When I did take on a role as interim publisher at openDemocracy during one of its crises I expressed astonishment that people could schedule meetings for me without actually asking me in advance, and swore never to subject myself to such humiliation in future (or something like that – I may have been drinking at the time).
So it was with some surprise that I found myself seduced by Tony Ageh, the man who brought me on board at The Guardian all those many years ago and who now rejoices in the title of Controller, Archive Development at the BBC, into taking on what many might describe as a ‘proper job’ at the BBC, as opposed to my casual appearances on websites, radio programmes and the odd TV news bulletin.
For the next six months I will be working part-time as Head of Partnership Development for the BBC Archive Project, working with Tony and the team under Director Roly Keating to build relationships between the BBC and other cultural institutions based around a shared interest in digitisation, standards and practical applications of the enormous archives that form Britain’s cultural history.
I get a desk and a computer on the seventh floor of TV Centre, access to the staff canteen and a chance to bump into Director-General Mark Thompson in the corridor early in the morning as I stagger in to the office, clutching my coffee. And I get to have some influence on what I believe is the most important project the BBC is currently working on, finding a way to take the vast amount of material that the Corporation has accumulated over the decades and put it to work in our digital world.
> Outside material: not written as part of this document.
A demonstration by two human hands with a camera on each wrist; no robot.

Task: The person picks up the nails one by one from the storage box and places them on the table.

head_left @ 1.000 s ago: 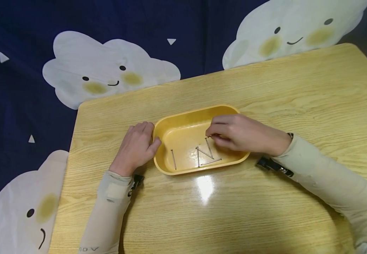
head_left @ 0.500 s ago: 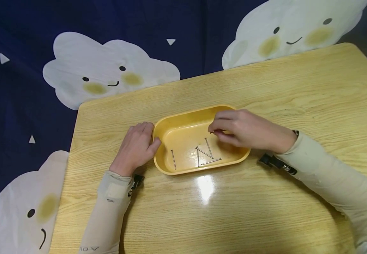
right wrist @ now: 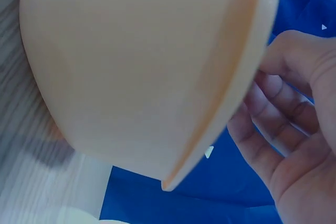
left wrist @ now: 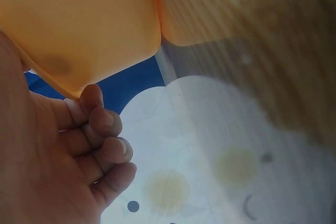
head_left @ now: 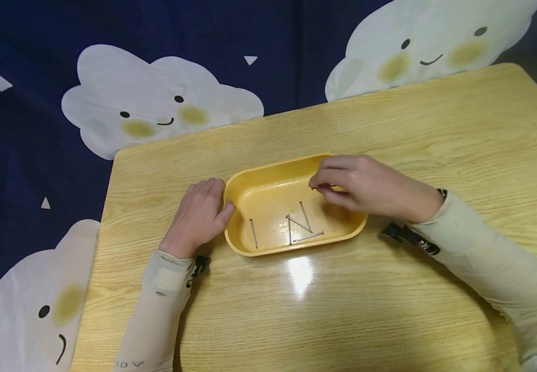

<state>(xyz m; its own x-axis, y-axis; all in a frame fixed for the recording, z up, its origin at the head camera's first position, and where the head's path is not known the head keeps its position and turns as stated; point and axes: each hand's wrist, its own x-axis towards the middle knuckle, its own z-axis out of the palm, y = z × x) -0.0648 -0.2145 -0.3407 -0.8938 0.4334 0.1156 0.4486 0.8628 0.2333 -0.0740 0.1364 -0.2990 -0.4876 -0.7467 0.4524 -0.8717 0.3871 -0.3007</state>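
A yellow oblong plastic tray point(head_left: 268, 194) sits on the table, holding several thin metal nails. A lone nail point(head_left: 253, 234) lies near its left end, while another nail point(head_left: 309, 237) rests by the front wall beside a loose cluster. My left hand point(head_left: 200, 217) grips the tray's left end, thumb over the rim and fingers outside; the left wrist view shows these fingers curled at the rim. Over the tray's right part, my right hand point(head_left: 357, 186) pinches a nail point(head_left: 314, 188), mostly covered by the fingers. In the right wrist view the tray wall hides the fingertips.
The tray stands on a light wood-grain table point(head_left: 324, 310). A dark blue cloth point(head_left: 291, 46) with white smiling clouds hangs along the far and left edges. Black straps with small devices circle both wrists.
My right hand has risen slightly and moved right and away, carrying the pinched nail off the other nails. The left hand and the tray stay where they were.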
This isn’t an editorial role, and I’m not working as a BBC journalist in the way Rory Cellan-Jones does, so I won’t stop working as a freelance and general hack, though the things I write for the BBC will now have to follow editorial guidelines. I’ll still be giving talks and presentations as an independent commentator, since very little of what I normally talk about overlaps with the work I will be doing on the Archive and I won’t have any public profile in my work for the Archive Project. I’ll have less time for such things of course, but no less interest in the whole range of issues that have motivated me over the years.
I think it’s important that anyone who seeks a public voice, as I do, is open and transparent about their interests, activities and sources of income, so now you all know what’s going on. I probably won’t be able to write much about what I’m actually up to at the BBC, as most of it is about getting projects and relationships to the point where they can be talked about by other people. However I’ve set up a new Twitter profile, ‘bbcbillt’, where I’ll tweet about what I’m up to so that I keep it out of my main timeline.
And we’ll see how it goes – I’ll watch the ripples change their size, and perhaps leave the stream of warm impermanence. Changes, indeed.